Source: https://all3dp.com/

Quality certification problem. Many things that the army is supposed to produce using 3D printing are designed for harsh operating conditions, they are subject to high requirements for compliance with dimensions, geometry and quality, and an unsuccessfully printed part can lead not only to monetary losses, but also to the death of soldiers . This issue will most likely be resolved by certification of the 3D printers themselves.

Insufficient printing speed for the army. Even the most expensive 3D printer is not fast enough. There are also issues of privacy/security, copyright, and many other little things that are not obvious at first glance.

While these issues are being addressed, the US Department of the Navy has decided to host a 3D printing hackathon. 12 organizations were invited to participate, which showed their developments in the field of 3D printing for the Navy. According to the participants, fully or partially printed inventions: “Allow to improve the ability to maintain combat readiness.”

One of the new and memorable developments was the four-legged transporter robot (MeRlin). It turned out to be quite compact and can run, jump and walk up and down stairs. Three-dimensional printing made it possible to create, right in the supporting frame of the robot, a hydraulic manifold that serves to transfer energy to the robot drives. Those interested in robotics will find Merlin similar to the transport robots of Boston Dynamics.

The device of the robot MERLIN (Merlin).
Source: https://all3dp.com/

Aviation

A 3D-printed drone was launched from one of the British Royal Navy ships at sea, HMS Mersey. The device was created in collaboration with the University of Southampton.
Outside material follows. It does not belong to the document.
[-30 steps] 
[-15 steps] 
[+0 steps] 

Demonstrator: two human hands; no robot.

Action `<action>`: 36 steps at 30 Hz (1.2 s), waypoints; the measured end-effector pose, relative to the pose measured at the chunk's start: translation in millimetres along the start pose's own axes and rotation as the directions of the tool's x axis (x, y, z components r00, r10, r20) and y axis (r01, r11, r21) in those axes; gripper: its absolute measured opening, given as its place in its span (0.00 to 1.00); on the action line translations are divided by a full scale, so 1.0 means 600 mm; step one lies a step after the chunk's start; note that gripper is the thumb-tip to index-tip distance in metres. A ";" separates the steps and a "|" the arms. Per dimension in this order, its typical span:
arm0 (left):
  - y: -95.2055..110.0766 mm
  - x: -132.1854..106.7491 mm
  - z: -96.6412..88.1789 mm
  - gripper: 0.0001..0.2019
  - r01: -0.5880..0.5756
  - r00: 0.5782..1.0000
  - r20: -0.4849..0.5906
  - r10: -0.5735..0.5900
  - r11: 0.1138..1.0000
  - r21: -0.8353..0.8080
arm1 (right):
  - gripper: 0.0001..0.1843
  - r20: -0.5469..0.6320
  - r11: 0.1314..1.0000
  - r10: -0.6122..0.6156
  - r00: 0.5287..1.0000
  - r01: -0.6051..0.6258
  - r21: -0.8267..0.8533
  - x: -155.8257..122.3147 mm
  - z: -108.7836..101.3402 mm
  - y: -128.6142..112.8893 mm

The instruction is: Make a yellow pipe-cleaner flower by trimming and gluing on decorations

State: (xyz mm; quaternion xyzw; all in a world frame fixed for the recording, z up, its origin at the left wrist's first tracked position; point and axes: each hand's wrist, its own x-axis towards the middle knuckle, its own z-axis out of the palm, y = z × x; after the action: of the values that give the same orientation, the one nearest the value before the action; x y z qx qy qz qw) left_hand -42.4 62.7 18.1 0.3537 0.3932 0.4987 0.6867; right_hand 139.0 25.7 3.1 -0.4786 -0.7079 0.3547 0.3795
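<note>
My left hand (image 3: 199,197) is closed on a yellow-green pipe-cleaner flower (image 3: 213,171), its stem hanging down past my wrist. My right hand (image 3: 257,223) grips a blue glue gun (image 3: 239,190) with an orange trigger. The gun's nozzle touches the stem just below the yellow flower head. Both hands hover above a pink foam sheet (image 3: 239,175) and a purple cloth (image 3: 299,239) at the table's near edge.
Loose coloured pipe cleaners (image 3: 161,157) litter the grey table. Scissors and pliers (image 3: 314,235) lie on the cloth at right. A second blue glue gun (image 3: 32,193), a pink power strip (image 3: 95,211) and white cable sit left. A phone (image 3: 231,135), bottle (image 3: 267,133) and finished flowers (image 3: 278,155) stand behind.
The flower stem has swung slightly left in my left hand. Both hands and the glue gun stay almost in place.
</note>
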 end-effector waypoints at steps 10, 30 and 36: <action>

Launch of a 3D printed drone.
Source: https://all3dp.com/

Body made of nylon, laser sintered. With a wingspan of one and a half meters, the drone weighs only three kilograms. The main task of this project was to create a small drone for exploring the surroundings, which can be quickly printed on board the ship.

The drone, named SULSA, was equipped with a small video camera. Management was carried out by researchers from Southampton using video cameras. The flight, with a range of 500 meters, lasted only a few minutes, but proved that 3D printed drones could be launched from the sea.
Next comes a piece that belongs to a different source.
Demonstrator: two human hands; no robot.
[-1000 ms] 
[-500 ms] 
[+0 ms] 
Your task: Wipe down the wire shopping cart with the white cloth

The route of the SULSA drone during a test flight.
Source: https://www.southampton.ac.uk/

3D printing solves the problem of ship capacity by allowing equipment to be printed at sea as needed. The only thing you need to have on board to print a drone is a 3D printer and a supply of nylon, which is disproportionately cheaper than a case made using traditional technologies, and takes up much less space.

The only drawback is the print speed, but it is expected to improve in the near future. Engineers from the American Army Research Laboratory (ARL) are trying to fight this shortcoming. They are developing drones that can be made within a day. Engineers are building drones that can be used to assist soldiers in communication, delivery, and aerial surveillance.
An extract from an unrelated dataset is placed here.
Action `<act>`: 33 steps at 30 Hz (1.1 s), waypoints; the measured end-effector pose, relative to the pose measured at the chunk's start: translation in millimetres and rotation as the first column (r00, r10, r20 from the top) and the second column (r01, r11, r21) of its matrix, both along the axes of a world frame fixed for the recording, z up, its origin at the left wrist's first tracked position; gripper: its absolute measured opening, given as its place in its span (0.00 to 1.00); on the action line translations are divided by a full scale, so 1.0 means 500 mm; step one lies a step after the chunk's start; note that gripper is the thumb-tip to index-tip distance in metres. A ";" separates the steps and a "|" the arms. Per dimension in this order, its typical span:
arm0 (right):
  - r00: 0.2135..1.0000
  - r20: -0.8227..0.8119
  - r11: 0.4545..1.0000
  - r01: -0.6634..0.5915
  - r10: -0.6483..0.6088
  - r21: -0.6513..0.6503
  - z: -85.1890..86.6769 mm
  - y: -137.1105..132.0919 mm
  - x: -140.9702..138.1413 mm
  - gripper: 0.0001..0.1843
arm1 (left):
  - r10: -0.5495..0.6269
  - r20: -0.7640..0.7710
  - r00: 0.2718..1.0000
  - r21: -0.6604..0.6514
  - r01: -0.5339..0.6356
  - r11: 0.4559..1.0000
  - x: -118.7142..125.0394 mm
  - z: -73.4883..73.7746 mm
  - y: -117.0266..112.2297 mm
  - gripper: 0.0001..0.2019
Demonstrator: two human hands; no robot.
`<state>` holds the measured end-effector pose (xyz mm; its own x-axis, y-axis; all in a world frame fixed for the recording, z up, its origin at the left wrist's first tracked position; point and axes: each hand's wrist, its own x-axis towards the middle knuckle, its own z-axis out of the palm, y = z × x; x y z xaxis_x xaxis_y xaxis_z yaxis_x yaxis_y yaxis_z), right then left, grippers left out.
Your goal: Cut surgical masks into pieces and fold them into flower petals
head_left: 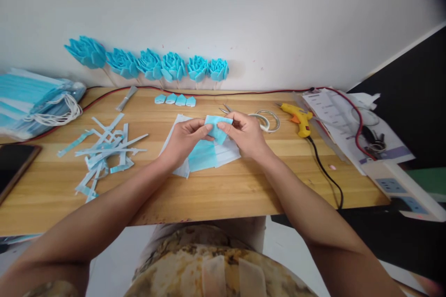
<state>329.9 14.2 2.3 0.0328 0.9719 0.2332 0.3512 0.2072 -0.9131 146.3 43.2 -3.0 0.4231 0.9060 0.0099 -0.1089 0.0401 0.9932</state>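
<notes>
Between my two hands is a small blue square of mask fabric (219, 133). My left hand (186, 139) pinches its left side, thumb on top. From the right, my right hand (247, 133) grips its upper right part, thumb pressed on the face. Under both hands lie several cut sheets of blue and white mask fabric (202, 155) on the wooden table (223, 197). Behind them sits a row of several small folded blue petals (180, 100). The tips of scissors (225, 109) poke out beyond my right hand, and their handles are partly hidden.
Several blue fabric flowers (173, 67) on sticks lean on the wall. At left are cut strips (104, 148), bagged masks (31, 100) and a phone (16, 164). At right are tape rolls (273, 120), a yellow glue gun (298, 118) with its cord, papers (334, 111) and a power strip (400, 190).
</notes>
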 end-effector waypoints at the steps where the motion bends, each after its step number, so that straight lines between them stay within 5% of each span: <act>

Eric Sopero demonstrates his drone to US military personnel.
Source: https://all3dp.com/

Drones are made using off-the-shelf motors and propellers, but their body is almost entirely 3D printed. The maximum speed of the drone is 55 miles per hour. Drones can either be controlled by the operator from the remote control or operate in a completely autonomous mode. Work continues to reduce noise and increase flight range, maneuverability and payload.

The US Army is partnering with the Marine Corps to develop an unmanned vehicle parts catalog that can be downloaded to an employee's tablet. The software of this catalog allows you to order or 3D print a product directly from it.

American soldier with a drone.
Source: https://all3dp.com/

In addition to experiments with drones, 3D printing is also used in “big” aviation.

For example, the US Air Force has announced that it will 3D print toilet seats for military transport aircraft. The announcement comes after a scandal erupted when it was reported that each toilet seat cost the Air Force $10,000 to replace.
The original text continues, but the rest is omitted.